The Department of Justice has asked a judge to lift an injunction that has kept Kilmar Abrego Garcia from being re-detained so he can be deported to Liberia, framing the court order as the obstacle to timely removal. The back-and-forth highlights a clash between the administration’s effort to enforce immigration laws and a federal judge’s decision to block re-detention while questions over proper removal paperwork and third-country options play out. This case touches on dangerous gang allegations, a prior deportation mistake, and a tangled procedural fight that Republicans say undermines border and immigration enforcement.
The DOJ tells the court that the injunction itself is the reason Abrego Garcia’s removal has not happened and that the government should be allowed to act. “Dissolution is also warranted because the Court’s Memorandum Order failed to acknowledge that the Court’s own prior injunction against removal is the sole impediment to Petitioner’s prompt removal,” the DOJ wrote. That filing insists the court cannot claim the detention is unlawful while at the same time creating the legal barrier that stops removal.
“The Court cannot both impose the impediment that delays removal and consequently prolongs detention and, at the same time, hold that the resulting detention is impermissibly prolonged.” The department presses that point hard and warns against a permanent injunction that would bar the government from exercising its authority to remove an individual. “Any attempt by this Court to permanently enjoin the government from exercising its authority to remove the Petitioner from this country is in direct contradiction to established judicial norms, and a clear error of law.” The tone is blunt and unapologetic about restoring executive authority over removals.
Abrego Garcia’s situation is unusual and politically charged. He was deported to El Salvador about a year ago, later returned to the United States in June to face human smuggling charges tied to a 2022 traffic stop, and was released in December after a judge found the final notice of removal order was not obtained. His lawyers deny he is a member of MS-13, while the administration has alleged gang ties. Those conflicting claims have fed the broader argument over authority, safety, and how removals should proceed.
Judge Paula Xinis first issued emergency relief that prevented immediate re-detention and later agreed to a longer form of injunctive protection sought by Abrego Garcia’s lawyers. In explaining her decision she said the administration offered no “good reason to believe” they plan to remove Abrego Garcia to a third country in the “reasonably foreseeable future.” The judge also criticized the government for what she described as empty threats about moving him to other countries.
Specifically, the court found the government “made one empty threat after another to remove him to countries in Africa with no real chance of success.” That finding has become central to why the court limited re-detainment, since judges weigh whether detention is really for a timely removal or becomes indefinite. For Republicans who favor firm enforcement, this looks like judicial overreach that chills the executive branch from carrying out removals even when diplomatic avenues are being pursued.
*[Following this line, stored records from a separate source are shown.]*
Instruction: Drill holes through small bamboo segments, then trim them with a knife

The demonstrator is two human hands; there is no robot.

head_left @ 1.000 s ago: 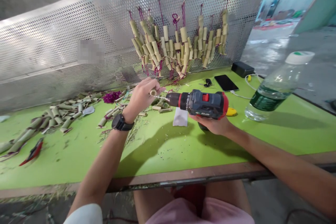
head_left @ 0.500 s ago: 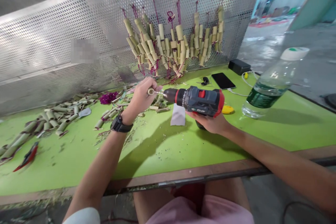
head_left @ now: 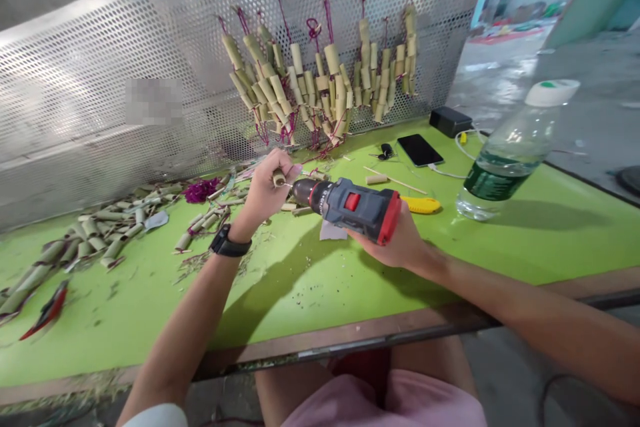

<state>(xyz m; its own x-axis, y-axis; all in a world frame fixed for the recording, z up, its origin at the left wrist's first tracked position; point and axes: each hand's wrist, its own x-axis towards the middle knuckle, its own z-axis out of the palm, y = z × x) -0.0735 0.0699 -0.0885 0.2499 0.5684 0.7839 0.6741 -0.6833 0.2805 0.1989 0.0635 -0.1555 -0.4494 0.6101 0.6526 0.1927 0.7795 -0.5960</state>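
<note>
My left hand (head_left: 270, 187) is closed around a short bamboo piece (head_left: 279, 178), whose cut end faces right. In my right hand (head_left: 395, 240) is a grey and red cordless drill (head_left: 350, 205), tilted with its chuck toward the left. The bit meets the end of the bamboo piece; how deep it sits I cannot tell. Under the drill lies a white paper scrap (head_left: 333, 231). Just beyond the drill are a loose bamboo piece (head_left: 377, 179), a thin stick (head_left: 400, 181) and a yellow cutter (head_left: 421, 205).
Strung bamboo pieces (head_left: 320, 87) hang on a perforated metal panel (head_left: 90, 67). Cut bamboo (head_left: 100, 227), purple string (head_left: 201, 189) and red-handled pruners (head_left: 47, 310) lie left. A water bottle (head_left: 505, 167), phone (head_left: 420, 149), keys (head_left: 385, 151) and black box (head_left: 450, 121) stand or lie right.
The drill has moved left and closer to the bamboo piece, its rear swinging down toward me. Less of the bit shows now. The loose bamboo piece and stick behind it have come into sight.
</note>
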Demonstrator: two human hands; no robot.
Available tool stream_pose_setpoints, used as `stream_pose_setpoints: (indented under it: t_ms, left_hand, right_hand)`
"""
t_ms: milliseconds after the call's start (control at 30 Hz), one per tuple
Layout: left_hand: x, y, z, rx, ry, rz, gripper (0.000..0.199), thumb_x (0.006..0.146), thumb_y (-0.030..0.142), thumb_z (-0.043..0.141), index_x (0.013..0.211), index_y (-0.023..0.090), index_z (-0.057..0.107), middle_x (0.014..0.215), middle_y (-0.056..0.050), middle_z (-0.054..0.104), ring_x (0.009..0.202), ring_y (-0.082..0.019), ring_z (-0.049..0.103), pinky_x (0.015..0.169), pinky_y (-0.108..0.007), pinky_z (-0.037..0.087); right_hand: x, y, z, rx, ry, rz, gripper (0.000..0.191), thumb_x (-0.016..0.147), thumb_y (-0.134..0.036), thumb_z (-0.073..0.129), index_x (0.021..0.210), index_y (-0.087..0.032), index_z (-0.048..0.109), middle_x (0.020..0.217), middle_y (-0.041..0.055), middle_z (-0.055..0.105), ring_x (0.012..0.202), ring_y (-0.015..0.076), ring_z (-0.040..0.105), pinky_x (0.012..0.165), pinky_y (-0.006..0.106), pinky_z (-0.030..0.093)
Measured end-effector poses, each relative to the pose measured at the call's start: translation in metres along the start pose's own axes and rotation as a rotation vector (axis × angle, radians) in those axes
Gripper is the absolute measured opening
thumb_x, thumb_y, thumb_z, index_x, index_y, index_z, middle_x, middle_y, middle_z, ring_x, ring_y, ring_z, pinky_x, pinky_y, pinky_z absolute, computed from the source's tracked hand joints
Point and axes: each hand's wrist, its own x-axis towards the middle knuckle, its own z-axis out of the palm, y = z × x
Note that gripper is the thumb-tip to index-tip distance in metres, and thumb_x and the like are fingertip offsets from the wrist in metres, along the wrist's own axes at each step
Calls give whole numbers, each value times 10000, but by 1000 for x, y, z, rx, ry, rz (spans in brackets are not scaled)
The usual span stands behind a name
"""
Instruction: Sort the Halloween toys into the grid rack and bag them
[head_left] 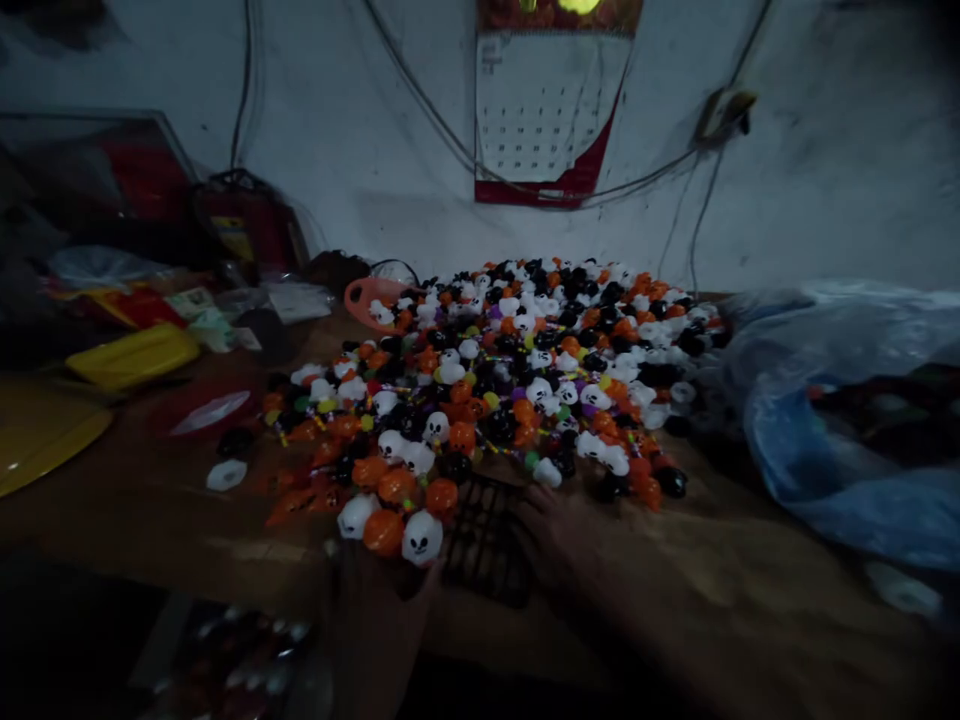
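A big heap of small plastic toys [525, 370] covers the wooden table [750, 590]: orange pumpkins, white skull faces and black ones, with coloured beads among them. At the heap's near edge lies a black mesh piece [484, 540]. My right hand [559, 540] is at the mesh's right side, fingers on its edge. My left hand [375, 620] comes up from below in deep shadow, right under a white skull toy [421, 537] and an orange pumpkin toy [384, 532]. Its fingers are too dark to read.
A blue plastic bag [832, 420] bulges on the right. At the left are a yellow lid [45, 430], a yellow tray [131, 355], an orange plastic piece [367, 298] and packets. A calendar [551, 110] and cables hang on the wall. More toys lie below the table edge [247, 660].
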Motion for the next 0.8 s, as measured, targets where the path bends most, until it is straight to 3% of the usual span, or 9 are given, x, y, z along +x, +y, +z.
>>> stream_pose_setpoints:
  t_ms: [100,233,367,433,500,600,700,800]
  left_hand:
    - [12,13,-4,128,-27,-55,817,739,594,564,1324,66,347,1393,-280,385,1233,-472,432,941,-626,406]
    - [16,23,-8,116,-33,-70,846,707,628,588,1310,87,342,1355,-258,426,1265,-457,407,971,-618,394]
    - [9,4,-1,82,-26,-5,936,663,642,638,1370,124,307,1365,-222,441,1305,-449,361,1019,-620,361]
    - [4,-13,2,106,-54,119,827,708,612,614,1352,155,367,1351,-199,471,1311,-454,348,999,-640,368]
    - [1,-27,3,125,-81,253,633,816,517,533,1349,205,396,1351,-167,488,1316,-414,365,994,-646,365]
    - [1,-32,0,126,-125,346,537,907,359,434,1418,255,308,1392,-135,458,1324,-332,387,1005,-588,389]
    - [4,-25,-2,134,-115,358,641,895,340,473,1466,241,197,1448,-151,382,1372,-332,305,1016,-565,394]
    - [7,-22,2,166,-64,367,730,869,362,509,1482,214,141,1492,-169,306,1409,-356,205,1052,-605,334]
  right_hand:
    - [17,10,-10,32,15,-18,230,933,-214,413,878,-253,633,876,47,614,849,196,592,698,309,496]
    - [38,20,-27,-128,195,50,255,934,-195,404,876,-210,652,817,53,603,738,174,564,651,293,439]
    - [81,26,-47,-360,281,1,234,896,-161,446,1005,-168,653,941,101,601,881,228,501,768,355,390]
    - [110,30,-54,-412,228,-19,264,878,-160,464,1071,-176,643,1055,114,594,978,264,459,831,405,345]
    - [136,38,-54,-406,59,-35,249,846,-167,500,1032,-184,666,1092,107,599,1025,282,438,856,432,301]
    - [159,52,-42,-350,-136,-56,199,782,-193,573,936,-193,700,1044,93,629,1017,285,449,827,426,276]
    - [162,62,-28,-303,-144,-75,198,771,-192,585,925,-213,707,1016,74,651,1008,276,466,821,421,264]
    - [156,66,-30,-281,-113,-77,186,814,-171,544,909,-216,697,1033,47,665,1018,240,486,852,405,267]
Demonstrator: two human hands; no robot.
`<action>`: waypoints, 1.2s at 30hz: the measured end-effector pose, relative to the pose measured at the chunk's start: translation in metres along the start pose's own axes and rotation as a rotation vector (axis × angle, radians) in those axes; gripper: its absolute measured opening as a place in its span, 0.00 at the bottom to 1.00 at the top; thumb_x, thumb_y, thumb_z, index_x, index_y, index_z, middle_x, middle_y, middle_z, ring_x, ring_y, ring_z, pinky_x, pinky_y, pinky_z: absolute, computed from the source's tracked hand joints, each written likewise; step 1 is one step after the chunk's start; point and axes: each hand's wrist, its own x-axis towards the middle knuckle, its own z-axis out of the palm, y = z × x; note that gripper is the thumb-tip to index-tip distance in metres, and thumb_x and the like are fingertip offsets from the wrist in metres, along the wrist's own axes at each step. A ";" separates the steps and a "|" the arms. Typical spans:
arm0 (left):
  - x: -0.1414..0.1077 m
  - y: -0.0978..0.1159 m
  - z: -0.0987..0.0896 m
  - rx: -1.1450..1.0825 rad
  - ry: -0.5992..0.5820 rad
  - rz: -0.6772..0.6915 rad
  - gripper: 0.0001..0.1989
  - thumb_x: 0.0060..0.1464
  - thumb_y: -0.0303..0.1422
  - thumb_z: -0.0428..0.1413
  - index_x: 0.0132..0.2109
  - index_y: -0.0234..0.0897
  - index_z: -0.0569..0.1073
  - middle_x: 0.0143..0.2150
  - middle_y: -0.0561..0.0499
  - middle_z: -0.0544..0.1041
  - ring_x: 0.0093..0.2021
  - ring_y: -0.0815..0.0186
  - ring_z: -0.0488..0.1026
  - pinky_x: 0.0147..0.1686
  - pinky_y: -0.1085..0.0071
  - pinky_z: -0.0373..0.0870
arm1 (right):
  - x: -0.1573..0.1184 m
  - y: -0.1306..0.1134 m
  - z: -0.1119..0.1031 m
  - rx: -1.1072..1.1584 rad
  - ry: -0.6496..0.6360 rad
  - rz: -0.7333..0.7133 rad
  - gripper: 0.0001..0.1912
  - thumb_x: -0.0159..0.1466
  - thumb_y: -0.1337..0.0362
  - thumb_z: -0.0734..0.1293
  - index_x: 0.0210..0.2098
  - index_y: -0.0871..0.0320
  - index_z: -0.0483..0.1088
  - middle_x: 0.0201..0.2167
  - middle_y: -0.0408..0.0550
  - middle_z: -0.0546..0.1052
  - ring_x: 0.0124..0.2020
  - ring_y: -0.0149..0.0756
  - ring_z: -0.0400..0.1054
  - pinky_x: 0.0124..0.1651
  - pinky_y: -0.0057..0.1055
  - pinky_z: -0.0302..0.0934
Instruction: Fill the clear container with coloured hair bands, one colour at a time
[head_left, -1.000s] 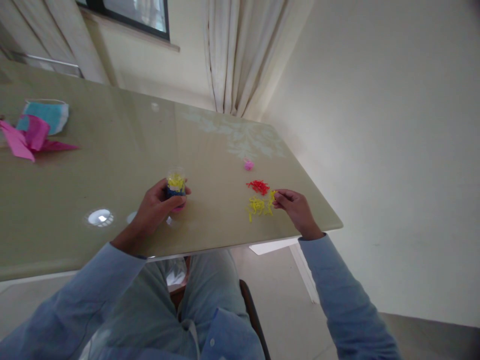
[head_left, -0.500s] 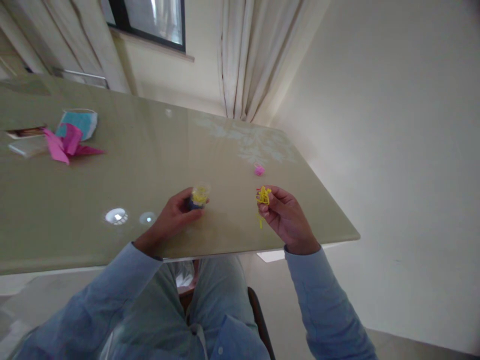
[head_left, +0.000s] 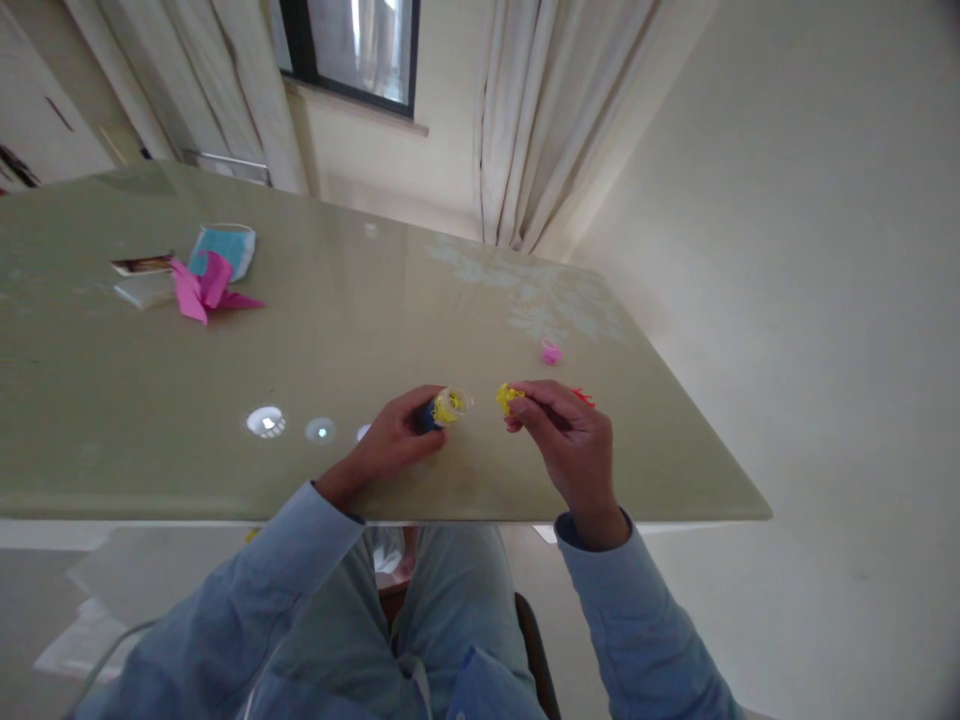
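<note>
My left hand (head_left: 401, 435) is wrapped round a small clear jar (head_left: 466, 402), tilted with its mouth toward the right. Yellow bands show at the mouth and something dark blue lies deeper inside. Just to the right of the jar, a small bunch of yellow rubber bands (head_left: 508, 398) sits pinched between the thumb and fingers of my right hand (head_left: 571, 435). A gap separates the bunch from the jar's mouth. Red bands (head_left: 583, 397) show behind the right hand, partly hidden by it. Farther back on the table lies a small pink bundle of bands (head_left: 551, 352).
The glossy table (head_left: 360, 330) ends at a front edge by my lap and slants away at the right. On its left side are a pink folded-paper bird (head_left: 206, 287), a blue face mask (head_left: 229, 250) and a clear flat packet (head_left: 142, 290). Curtains hang behind.
The view has shifted left. My right hand has brought the yellow bands closer to the jar and turned over, and the jar's mouth now leans more to the right.
</note>
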 end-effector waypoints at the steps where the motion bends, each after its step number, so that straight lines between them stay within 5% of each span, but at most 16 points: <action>1: 0.000 0.001 0.000 0.009 -0.004 0.004 0.21 0.43 0.32 0.65 0.48 0.35 0.78 0.45 0.45 0.80 0.46 0.54 0.77 0.49 0.62 0.72 | 0.001 0.000 0.000 -0.015 0.004 -0.016 0.04 0.63 0.64 0.73 0.38 0.51 0.82 0.31 0.43 0.80 0.26 0.29 0.73 0.31 0.29 0.71; 12: 0.000 0.003 -0.001 0.081 -0.055 0.087 0.22 0.46 0.30 0.62 0.50 0.32 0.78 0.45 0.43 0.80 0.45 0.56 0.75 0.49 0.62 0.71 | 0.020 0.001 0.006 -0.157 -0.293 -0.041 0.08 0.65 0.60 0.72 0.41 0.54 0.82 0.30 0.45 0.80 0.26 0.29 0.72 0.29 0.26 0.67; 19: 0.001 0.002 0.000 0.157 -0.072 0.152 0.22 0.48 0.30 0.61 0.51 0.31 0.78 0.44 0.44 0.80 0.44 0.57 0.75 0.48 0.62 0.69 | 0.037 -0.011 0.001 -0.448 -0.412 -0.137 0.05 0.64 0.66 0.73 0.38 0.56 0.83 0.29 0.45 0.80 0.27 0.29 0.71 0.32 0.27 0.64; 30: 0.002 -0.009 -0.001 -0.008 -0.050 0.053 0.25 0.46 0.32 0.65 0.53 0.32 0.78 0.47 0.44 0.80 0.46 0.58 0.75 0.48 0.66 0.69 | 0.073 -0.028 0.024 -0.793 -0.563 -0.092 0.06 0.55 0.72 0.76 0.25 0.61 0.77 0.22 0.40 0.76 0.26 0.27 0.67 0.32 0.26 0.53; 36: 0.006 -0.009 0.000 -0.162 -0.015 -0.041 0.27 0.41 0.34 0.69 0.51 0.31 0.79 0.43 0.47 0.80 0.42 0.61 0.74 0.44 0.69 0.69 | 0.083 -0.031 0.027 -0.867 -0.647 -0.151 0.04 0.61 0.70 0.73 0.29 0.59 0.81 0.26 0.43 0.80 0.28 0.30 0.69 0.35 0.28 0.54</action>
The administration says it will place Abrego Garcia in Liberia rather than Costa Rica, despite his attorney’s claim that Costa Rica had granted him asylum status months earlier and that he was ready to leave immediately. The court recorded the government’s “persistent refusal to acknowledge Costa Rica as a viable removal option, their threats to send Abrego Garcia to African countries that never agreed to take him, and their misrepresentation to the Court that Liberia is now the only country available to Abrego Garcia, all reflect that whatever purpose was behind his detention, it was not for the ‘basic purpose’ of timely third-country removal.” That sentence underscores the judge’s skepticism about the government’s removal plan.
Abrego Garcia is fighting criminal human smuggling charges in Tennessee, has pleaded not guilty, and is seeking dismissal on theories of vindictive and selective prosecution. The legal mix—immigration rulings, criminal charges, international placement agreements—has produced the tangled procedural posture the DOJ is now challenging. The administration has asked the court to rule on its motion to dissolve the injunction by April 17, setting another deadline in a case that has already seen dramatic moves and strong public attention.
This dispute is about more than one man; it tests whether the executive can carry out removals once paperwork and diplomatic arrangements are in place, or whether courts can effectively freeze that authority through long-term injunctions. Republicans argue that allowing a court to both cause delays and then fault the government for those same delays undermines the rule of law and weakens border control. The coming rulings will matter for how far judges can go in limiting removals and for the broader balance between judicial oversight and executive immigration enforcement.